IMAGINE WAKING UP FROM SLEEP TO REALIZE YOU'VE BEEN BURIED. (READER'S DISCRETION)

in burying •  6 years ago 

Imagine waking up to find out you've been buried alive in a coffin. You knock and kick and cry and vomit. No one would hear you. You struggle to escape the coffin then remember that even if you open the coffin, you have 6 feet of sand and debris to fight with. If you manage to come up from all that ton of earth, you now have to face the cement which has been used to seal off the grave and their lies your Waterloo. You cannot go further than that. You scream, wail, sleep, then slowly die of hypothermia, asphyxiation, dehydration and of course starvation.
Suicide is not an option because there is nothing to use and kill yourself in that coffin. So you wait it out. 4 days, 9 days, 11 days, till death becomes a mercy and takes you away.
If like me you are afraid of being buried alive, you have taphephobia. One of the commonest phobias.
Last night I was telling Cece about the Spanish Influenza in 1918 that infected over 500 million people and killed over 50 million. Some victims of the plague were unconscious not dead but they had so many sick people and dead bodies that they were all thought dead and buried.
Few of them woke up inside the coffins, found out they had been buried alive, started scratching the insides of the coffin and yelling but since there was no one to hear them, they later died inside the coffins. When they were later exhumed for study and to know what strain of virus caused the epidemic, scratch marks were seen on the insides of the coffin, some victims pulled out their hair and some actually broke the coffin and slid an arm outside but could not escape the 6 feet quantity of sand.
Apart from the flu epidemic, there have been so many records of people being buried alive unintentionally.
John Dun Scotus, a great philosopher who was later beatified by Pope John Paul II was unintentionally buried alive in a tomb.
{A tomb/crypt/mausoleum is different from a grave in the sense that it is a small building/vault with a door where the remains of the deceased are deposited. It is locked from outside and there is no need for 6 feet of earth. Remember Jesus' and Lazarus' tombs.}
Now back to the philosopher. His tomb was reopened and John was found outside his coffin with his hands torn and bloody after attempting to escape.
Thomas A Kempis died in 1471 and was denied canonization TWICE because splinters were found embedded under his nails. Anyone aspiring to be a saint would not fight death if he found himself buried alive.

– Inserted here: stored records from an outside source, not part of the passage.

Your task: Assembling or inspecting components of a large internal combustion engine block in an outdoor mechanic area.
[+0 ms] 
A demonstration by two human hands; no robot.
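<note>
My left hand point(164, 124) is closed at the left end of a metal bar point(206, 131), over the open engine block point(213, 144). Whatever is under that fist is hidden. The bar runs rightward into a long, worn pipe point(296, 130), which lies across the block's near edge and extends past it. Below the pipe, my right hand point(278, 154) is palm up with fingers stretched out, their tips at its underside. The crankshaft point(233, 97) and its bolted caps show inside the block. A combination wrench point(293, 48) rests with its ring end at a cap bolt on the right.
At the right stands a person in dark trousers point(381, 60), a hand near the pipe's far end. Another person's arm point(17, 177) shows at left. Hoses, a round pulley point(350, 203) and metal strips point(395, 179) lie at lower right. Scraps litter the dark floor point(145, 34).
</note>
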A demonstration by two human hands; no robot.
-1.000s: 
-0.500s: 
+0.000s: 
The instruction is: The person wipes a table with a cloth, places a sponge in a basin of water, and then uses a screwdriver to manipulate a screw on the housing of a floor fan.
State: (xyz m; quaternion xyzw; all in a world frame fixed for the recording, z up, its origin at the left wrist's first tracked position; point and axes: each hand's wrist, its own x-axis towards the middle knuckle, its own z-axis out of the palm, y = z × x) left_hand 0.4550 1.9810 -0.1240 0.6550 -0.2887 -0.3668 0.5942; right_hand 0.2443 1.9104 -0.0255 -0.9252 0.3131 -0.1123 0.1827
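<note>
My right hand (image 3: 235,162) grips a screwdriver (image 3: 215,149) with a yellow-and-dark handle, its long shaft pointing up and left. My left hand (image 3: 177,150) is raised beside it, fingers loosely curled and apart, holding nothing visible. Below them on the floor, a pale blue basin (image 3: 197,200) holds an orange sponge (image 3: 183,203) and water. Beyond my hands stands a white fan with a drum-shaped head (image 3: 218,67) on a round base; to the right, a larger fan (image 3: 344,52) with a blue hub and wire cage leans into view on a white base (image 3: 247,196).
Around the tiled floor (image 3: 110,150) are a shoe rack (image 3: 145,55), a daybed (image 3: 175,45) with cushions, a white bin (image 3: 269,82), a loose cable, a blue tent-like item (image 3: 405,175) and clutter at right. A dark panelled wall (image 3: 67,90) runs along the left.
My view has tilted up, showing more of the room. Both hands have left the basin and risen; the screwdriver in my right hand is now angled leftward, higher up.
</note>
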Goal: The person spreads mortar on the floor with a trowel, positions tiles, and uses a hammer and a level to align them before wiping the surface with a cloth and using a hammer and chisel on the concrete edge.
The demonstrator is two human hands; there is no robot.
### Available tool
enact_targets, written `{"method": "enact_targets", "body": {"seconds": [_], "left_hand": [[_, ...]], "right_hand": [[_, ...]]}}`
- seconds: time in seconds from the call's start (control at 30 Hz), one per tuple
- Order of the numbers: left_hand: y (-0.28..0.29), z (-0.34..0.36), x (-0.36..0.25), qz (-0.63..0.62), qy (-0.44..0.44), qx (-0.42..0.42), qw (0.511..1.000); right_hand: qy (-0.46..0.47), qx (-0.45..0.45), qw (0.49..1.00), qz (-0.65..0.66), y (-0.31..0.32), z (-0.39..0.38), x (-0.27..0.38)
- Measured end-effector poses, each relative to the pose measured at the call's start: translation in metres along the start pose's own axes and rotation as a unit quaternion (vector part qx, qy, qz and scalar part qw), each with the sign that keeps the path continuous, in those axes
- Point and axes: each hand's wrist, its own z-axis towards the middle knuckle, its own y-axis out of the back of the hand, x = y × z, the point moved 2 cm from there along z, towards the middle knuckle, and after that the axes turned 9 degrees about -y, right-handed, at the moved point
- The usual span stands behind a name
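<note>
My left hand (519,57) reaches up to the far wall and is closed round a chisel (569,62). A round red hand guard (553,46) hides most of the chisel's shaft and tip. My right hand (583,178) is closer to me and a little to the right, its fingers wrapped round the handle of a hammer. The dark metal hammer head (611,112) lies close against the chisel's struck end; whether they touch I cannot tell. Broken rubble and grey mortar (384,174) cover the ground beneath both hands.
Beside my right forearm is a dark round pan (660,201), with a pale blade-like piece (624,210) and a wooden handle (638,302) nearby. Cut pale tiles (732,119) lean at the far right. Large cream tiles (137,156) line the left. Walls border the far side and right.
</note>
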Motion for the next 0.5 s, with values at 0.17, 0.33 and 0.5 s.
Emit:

Of recent there are still cases of people being buried alive.
In 2014 in Peraia, Thessaloniki, in Macedonia, Greece, a 45 year old woman was buried alive after being declared clinically dead by a private hospital. She was discovered just shortly after being buried by children playing near the cemetery who heard screams from inside the earth and afterwards her family was considering suing the private hospital.
In 2015 again in that same Greek city, police investigation concluded that a 49 year old woman was buried alive after being declared dead due to cancer. Her family reported that they could hear her scream from inside the earth at the cemetery shortly after burial and the investigation revealed that she died of heart failure inside the coffin and found out that it was the medicines given to her by her doctors for her cancer that caused her to be declared clinically dead and buried alive.
When the Les Innocents cemetery in Paris was moved from the center of the city to the suburbs, the number of skeletons found face down convinced the people and several doctors that premature burial was very common.
There are also cases of sentient corpses. A sentient corpse is someone who is aware of their surroundings but can do nothing to alert people to what is going on. This is an interesting phenomenon and has been known to occur during autopsies. The person isn't dead, but can do nothing as they are lowered into the ground and buried or cut open during autopsy.
At a time, people started burying their deceased relations with shovels and crowbars just in case they woke up in the coffin. People also started shooting or staking the dead bodies of their loved ones to ensure they were adequately dead before burial. That was much better than waking up 2 days later to find out you've been buried alive.
A safety coffin was invented and patented in 1884 but only rich folks could afford it. It had a bell and periscope the deceased could use to alert people if he woke up.
The London Association for the Prevention of Premature Burial was founded in 1896 because of how prevalent it was.
Nowadays, it is less likely that one would be buried alive because of the legal requirements needed for preparing a dead body, (apart from those who bury their dead right away like the Muslims).
PS: This post is about UNINTENTIONALLY burying someone alive because some people INTENTIONALLY bury people alive mostly as a form of capital punishment for a crime. Previously in Japan, Belgium, Rome, Germany, Denmark, Ukraine and so many other countries, live burial was a standard punishment for some crimes.
In pre-colonial Igbo (a major tribe in Nigeria) culture too, people who did ihe ala so nso were buried alive.